Linezolid is excreted mainly in the urine in the form of hydroxyethylglycine (40%), aminoethoxyacetic acid (10%) and unchanged drug (30-35%). It is excreted with feces in the form of hydroxyethylglycine (6%) and aminoethoxyacetic acid (3%). The unchanged drug is practically not excreted in the feces.

Side effect

From the digestive system: often (> 1%) - taste perversion, nausea, vomiting, diarrhea, abdominal pain (including spastic pain), flatulence, changes in total bilirubin, ALT, AST, ALP.

From the hematopoietic system: often (> 1%) - reversible anemia, thrombocytopenia, leukopenia, pancytopenia.

Others: often (> 1%) - headache, candidiasis; rarely - cases of peripheral neuropathy and neuropathy of the optic nerve when used for more than 28 days (the relationship between the use of linezolid and the development of neuropathy has not been proven).

Adverse reactions are independent of dose and usually do not require discontinuation of treatment.

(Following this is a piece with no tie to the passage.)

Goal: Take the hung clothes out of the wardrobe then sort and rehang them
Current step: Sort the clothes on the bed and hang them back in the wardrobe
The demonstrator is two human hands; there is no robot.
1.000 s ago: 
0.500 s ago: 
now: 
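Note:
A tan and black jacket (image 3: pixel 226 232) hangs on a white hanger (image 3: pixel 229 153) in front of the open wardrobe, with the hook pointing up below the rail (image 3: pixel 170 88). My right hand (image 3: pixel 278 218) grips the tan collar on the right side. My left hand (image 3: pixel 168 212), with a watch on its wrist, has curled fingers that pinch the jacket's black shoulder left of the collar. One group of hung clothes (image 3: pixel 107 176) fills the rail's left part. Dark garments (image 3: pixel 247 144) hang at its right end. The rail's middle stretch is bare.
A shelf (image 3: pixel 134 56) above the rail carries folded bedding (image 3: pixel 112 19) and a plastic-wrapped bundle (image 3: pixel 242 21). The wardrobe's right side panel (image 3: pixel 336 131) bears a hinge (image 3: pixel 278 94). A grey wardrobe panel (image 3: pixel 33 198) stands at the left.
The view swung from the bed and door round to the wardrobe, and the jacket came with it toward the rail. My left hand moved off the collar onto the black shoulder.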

Application during pregnancy and lactation

There have been no adequate and well-controlled studies of the safety of linezolid during pregnancy. The use of linezolid during pregnancy is possible only if the intended benefit of therapy to the mother outweighs the potential risk to the fetus.

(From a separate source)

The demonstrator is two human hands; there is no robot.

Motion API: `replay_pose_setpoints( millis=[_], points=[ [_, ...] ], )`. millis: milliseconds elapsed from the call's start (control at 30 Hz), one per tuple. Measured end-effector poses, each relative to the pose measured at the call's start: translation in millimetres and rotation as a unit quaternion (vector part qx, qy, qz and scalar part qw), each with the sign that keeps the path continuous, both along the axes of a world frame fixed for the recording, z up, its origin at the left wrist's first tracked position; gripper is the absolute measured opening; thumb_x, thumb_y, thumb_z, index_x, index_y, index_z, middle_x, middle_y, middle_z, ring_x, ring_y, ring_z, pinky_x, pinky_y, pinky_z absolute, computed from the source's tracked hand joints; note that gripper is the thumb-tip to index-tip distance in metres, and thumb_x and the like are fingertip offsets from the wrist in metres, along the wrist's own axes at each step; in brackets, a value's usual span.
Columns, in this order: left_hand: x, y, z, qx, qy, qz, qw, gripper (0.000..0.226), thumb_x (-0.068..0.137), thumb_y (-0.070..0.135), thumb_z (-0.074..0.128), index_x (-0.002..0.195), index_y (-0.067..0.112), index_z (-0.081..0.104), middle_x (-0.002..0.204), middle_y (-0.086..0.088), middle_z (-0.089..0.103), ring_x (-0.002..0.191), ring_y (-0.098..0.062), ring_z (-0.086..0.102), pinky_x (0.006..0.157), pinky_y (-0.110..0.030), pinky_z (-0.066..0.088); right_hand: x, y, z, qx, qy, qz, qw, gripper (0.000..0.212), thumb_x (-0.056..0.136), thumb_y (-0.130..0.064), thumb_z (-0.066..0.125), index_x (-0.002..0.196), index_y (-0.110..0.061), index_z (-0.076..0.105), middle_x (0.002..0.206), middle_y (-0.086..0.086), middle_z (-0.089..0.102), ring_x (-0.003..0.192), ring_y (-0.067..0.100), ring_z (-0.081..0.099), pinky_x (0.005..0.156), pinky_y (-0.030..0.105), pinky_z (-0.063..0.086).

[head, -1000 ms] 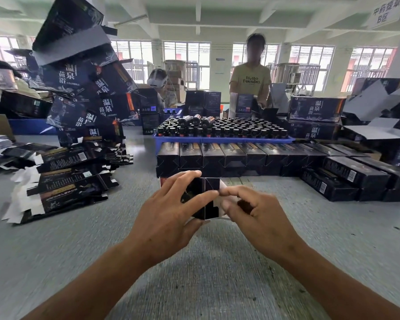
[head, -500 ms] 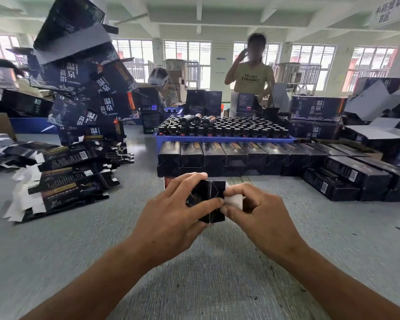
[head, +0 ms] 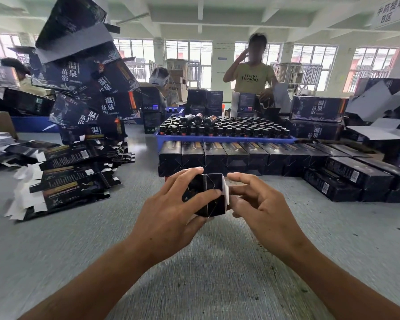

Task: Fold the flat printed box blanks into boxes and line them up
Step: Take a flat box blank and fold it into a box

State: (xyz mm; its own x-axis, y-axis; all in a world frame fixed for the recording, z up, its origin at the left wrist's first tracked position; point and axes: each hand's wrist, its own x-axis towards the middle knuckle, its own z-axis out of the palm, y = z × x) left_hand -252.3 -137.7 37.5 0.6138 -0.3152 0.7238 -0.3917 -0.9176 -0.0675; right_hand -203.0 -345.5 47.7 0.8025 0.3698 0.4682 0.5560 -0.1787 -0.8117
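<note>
Room: big workshop with windows all along the back wall, grey felt-looking table [head: 56,245] taking up most of the view.
Box in hand: small black printed box [head: 208,195], end facing the camera, held up over the table just in front of the finished row. White flap [head: 225,192] sticking out on its right edge.
Left hand: left hand [head: 171,218] wrapped around the box's left side, fingers over the top, thumb pressed across the front face.
Right hand: right hand [head: 263,211] right next to the flap, fingers curled and loosely spread. Honestly can't tell if it's pinching the flap or just touching it.
Finished boxes: row of folded boxes [head: 236,155] lined up side by side behind the hands, with more boxes lying flat [head: 356,179] off to the right.
Blanks: messy pile of flat blanks [head: 65,179] on the left of the table.
Other stuff: blue tray of dark bottles [head: 224,130] behind the row, leaning stack of bigger printed cartons [head: 88,88] on the left.
People: person in a yellow shirt [head: 252,77] standing across the table, one hand raised to their head.
</note>
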Motion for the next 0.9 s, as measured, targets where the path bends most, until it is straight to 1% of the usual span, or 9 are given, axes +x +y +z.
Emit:
replay_pose_setpoints(
  millis=[100, 200, 300, 400, 467, 633, 767, 833, 900],
  points=[
    [-0.2, -2.5, -1.3, -0.031, 0.002, -0.009, 0.999, 0.072, 0.081, 0.042, 0.069, 0.146, 0.025, 0.04, 0.148, -0.004, 0.048, 0.133, -0.024, 0.049, 0.085, -0.041, 0.06, -0.4, 0.9, 1.1, 0.005, 0.008, -0.01, 1.0, 0.029, 0.094, -0.03, 0.068, 0.119, -0.043, 0.061, 0.105, -0.021, 0.073, 0.092, -0.001, 0.07, 0.073, 0.018, 0.057],
    [-0.3, -6.5, -1.7, -0.043, 0.002, -0.013, 0.999, 0.089, 0.078, 0.041, 0.079, 0.151, 0.019, 0.033, 0.146, 0.003, 0.047, 0.132, -0.016, 0.046, 0.094, -0.028, 0.05, -1.1, 2.6, 1.2, 0.015, 0.025, 0.01, 1.0, 0.021, 0.093, -0.025, 0.07, 0.108, -0.038, 0.067, 0.097, -0.023, 0.074, 0.088, -0.001, 0.071, 0.071, 0.014, 0.055],
    [-0.3, -7.7, -2.2, -0.053, 0.006, -0.009, 0.999, 0.097, 0.074, 0.039, 0.085, 0.152, 0.017, 0.032, 0.145, 0.003, 0.048, 0.132, -0.015, 0.046, 0.097, -0.026, 0.044, -0.6, 1.7, 1.9, 0.032, 0.044, 0.025, 0.998, 0.018, 0.092, -0.018, 0.072, 0.106, -0.029, 0.073, 0.094, -0.017, 0.076, 0.086, 0.002, 0.072, 0.07, 0.013, 0.054],
    [-0.9, -9.2, -1.8, -0.052, -0.003, -0.011, 0.999, 0.094, 0.075, 0.045, 0.08, 0.152, 0.016, 0.033, 0.145, 0.005, 0.048, 0.132, -0.013, 0.046, 0.098, -0.025, 0.044, -0.6, 1.7, 1.9, 0.045, 0.04, 0.015, 0.998, 0.016, 0.089, -0.013, 0.074, 0.099, -0.025, 0.076, 0.087, -0.013, 0.077, 0.079, 0.001, 0.072, 0.066, 0.01, 0.051],
    [-0.8, -10.7, -1.5, -0.047, -0.009, -0.013, 0.999, 0.092, 0.077, 0.049, 0.075, 0.152, 0.016, 0.034, 0.144, 0.006, 0.047, 0.132, -0.013, 0.045, 0.099, -0.023, 0.042, 0.0, 2.4, 0.8, 0.04, 0.028, -0.006, 0.999, 0.014, 0.087, -0.013, 0.076, 0.096, -0.024, 0.077, 0.084, -0.011, 0.077, 0.076, 0.003, 0.072, 0.065, 0.012, 0.052],
    [-0.3, -11.2, -2.1, -0.042, -0.005, -0.011, 0.999, 0.09, 0.079, 0.053, 0.071, 0.151, 0.015, 0.034, 0.144, 0.003, 0.051, 0.133, -0.013, 0.046, 0.103, -0.023, 0.04, -0.1, 2.9, 0.0, 0.027, 0.022, -0.027, 0.999, 0.014, 0.087, -0.015, 0.077, 0.098, -0.023, 0.076, 0.087, -0.01, 0.078, 0.082, 0.006, 0.074, 0.074, 0.021, 0.059],
    [0.3, -9.2, -2.3, -0.046, -0.011, -0.013, 0.999, 0.088, 0.078, 0.052, 0.072, 0.15, 0.013, 0.038, 0.144, 0.003, 0.051, 0.133, -0.013, 0.046, 0.102, -0.022, 0.04, -0.6, -0.4, 3.7, 0.016, 0.03, 0.005, 0.999, 0.014, 0.089, -0.016, 0.075, 0.102, -0.022, 0.075, 0.09, -0.013, 0.077, 0.081, 0.0, 0.072, 0.067, 0.011, 0.053],
    [0.6, -8.7, -2.5, -0.048, -0.015, -0.016, 0.999, 0.088, 0.078, 0.05, 0.075, 0.15, 0.013, 0.039, 0.145, 0.003, 0.051, 0.133, -0.013, 0.046, 0.102, -0.023, 0.042, 0.1, -2.3, 4.7, 0.015, 0.039, 0.017, 0.999, 0.016, 0.09, -0.018, 0.074, 0.105, -0.022, 0.074, 0.092, -0.014, 0.077, 0.082, 0.001, 0.072, 0.067, 0.01, 0.052],
    [0.9, -7.9, -2.3, -0.045, -0.017, -0.022, 0.999, 0.087, 0.078, 0.047, 0.076, 0.149, 0.012, 0.039, 0.146, 0.002, 0.051, 0.135, -0.014, 0.045, 0.103, -0.026, 0.044, -0.3, -2.5, 4.5, 0.009, 0.04, 0.015, 0.999, 0.026, 0.087, -0.031, 0.076, 0.112, -0.027, 0.071, 0.095, -0.016, 0.076, 0.086, 0.001, 0.072, 0.068, 0.012, 0.053]
  ],
)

It is not known whether linezolid is excreted in breast milk, therefore, if it is necessary to use the drug during lactation, breastfeeding should be discontinued.

special instructions

With the development of diarrhea while using linezolid, the risk of developing pseudomembranous colitis of varying severity should be taken into account.

In the course of treatment, it is necessary to carry out a clinical blood test in patients with an increased risk of bleeding, a history of myelosuppression, as well as with the simultaneous use of drugs that reduce the level of hemoglobin, the number of platelets or their functional properties, as well as in patients receiving linezolid for more than 2 weeks.

Drug interactions

Linezolid is a weak reversible non-selective MAO inhibitor, therefore, in some cases, linezolid is capable of causing a moderate reversible increase in the pressor action of pseudoephedrine and phenylpropanolamine. Taking this into account, with simultaneous use, it is recommended to reduce the initial dose of adrenergic drugs (including dopamine and its agonists) and subsequently select the dose by titration.